The security team of Google has discovered a brand new type of Android malware. Called Tizi, the malware has so far been used mainly to target users in African nations.
Tizi is categorized as spyware, meaning it could access data in your device.
According to Google, Tizi’s capabilities are many though its main focus is on social media applications and activities.
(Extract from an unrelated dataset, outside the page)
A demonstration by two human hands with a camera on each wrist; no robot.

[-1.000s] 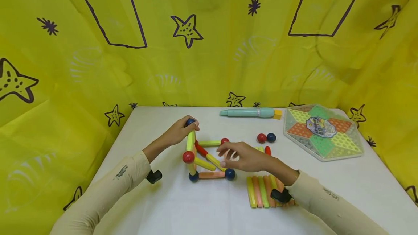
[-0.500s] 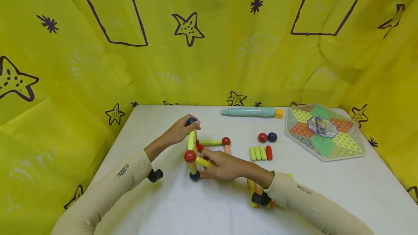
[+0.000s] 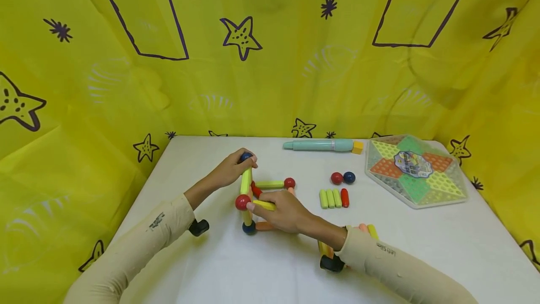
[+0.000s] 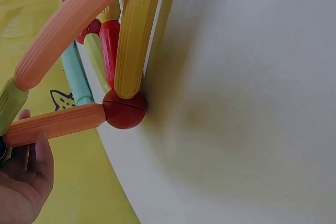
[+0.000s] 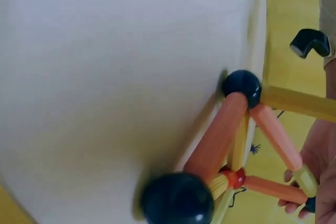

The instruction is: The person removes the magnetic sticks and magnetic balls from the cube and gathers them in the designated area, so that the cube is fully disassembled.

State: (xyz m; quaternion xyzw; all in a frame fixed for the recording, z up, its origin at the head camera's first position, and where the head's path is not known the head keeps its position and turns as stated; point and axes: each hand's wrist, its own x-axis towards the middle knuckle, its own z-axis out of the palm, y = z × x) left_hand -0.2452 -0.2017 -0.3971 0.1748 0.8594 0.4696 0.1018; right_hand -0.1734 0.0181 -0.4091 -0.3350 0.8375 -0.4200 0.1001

As per the security engineers at Google Threat Analysis and Google Play Protect, Tizi could be put to use for the following purposes:
- Stealing information from social media apps like Twitter, WhatsApp, Skype, Telegram, LinkedIn, Viber and Facebook.
- To record calls on Skype, WhatsApp and Viber.
- Recording ambient audio using microphone.
- To take pictures of the screen without letting the user know.
- Sending and intercepting SMS messages on the infected gadgets.
- Accessing calendar events, photos, call logs, wi-fi encryption keys and also apps that are locally installed in the device.
- When the Spyware infects a device first, it sends the GPS coordinates of the device through SMS to a C&C server(C& C servers are Command and Control servers that are used to remotely send commands to botnets, which are networks of internet connected devices).
- Any subsequent communication with the attacker’s C&C server happens through HTTPS and in certain isolated cases, through MQTT (both HTTPS and MQTT are communication protocols used over the internet).
The spyware was spotted by Google engineers in September 2017.
It was found rather serendipitously when automatic scans done with Google Play Protect — the security scammer in the Google play Store app — came across an app infected by Tizi. The infected app was installed in a user’s device through the Google Play Store.
This led the Google team to look into the older versions of the apps on the Play Store. During this process, they found even more Tizi-infected apps, some of them going as far back as October 2015.
According to Google, they then uninstalled the Tizi apps from the infected devices using the Google Play Store app.
Meanwhile, data gathered by Google shows that most of the infected users were in African nations. However, it’s not clear if the author/distributor of Tizi is located in the African continent.
So far, there has been no significant effort to trick people into installing the apps in large numbers. Also, security researchers are of the view that the spyware was most probably used for targeted attacks against a limited number of people chosen for some unknown reason.
According to Google, Tizi’s capabilities are based on vulnerabilities seen only on older Android devices.
All the same, as an extra-precaution to keep your Android device safe from the malware, Google recommends the following steps:
- Check permissions: Be careful about apps that request permissions that strike you as unreasonable. For instance, a flashlight app would have no need to access anything related to sending SMS messages.
- Enable secure lock screen: Google recommends you to pick a pattern, PIN or password that’s easy for you to remember but which would be hard for anyone else to guess.
- Keep your device up-to-date: Having the latest security patches in your device is a great idea, says Google.
- Google Play Protect: Ensure that you have enabled Google Play Protect.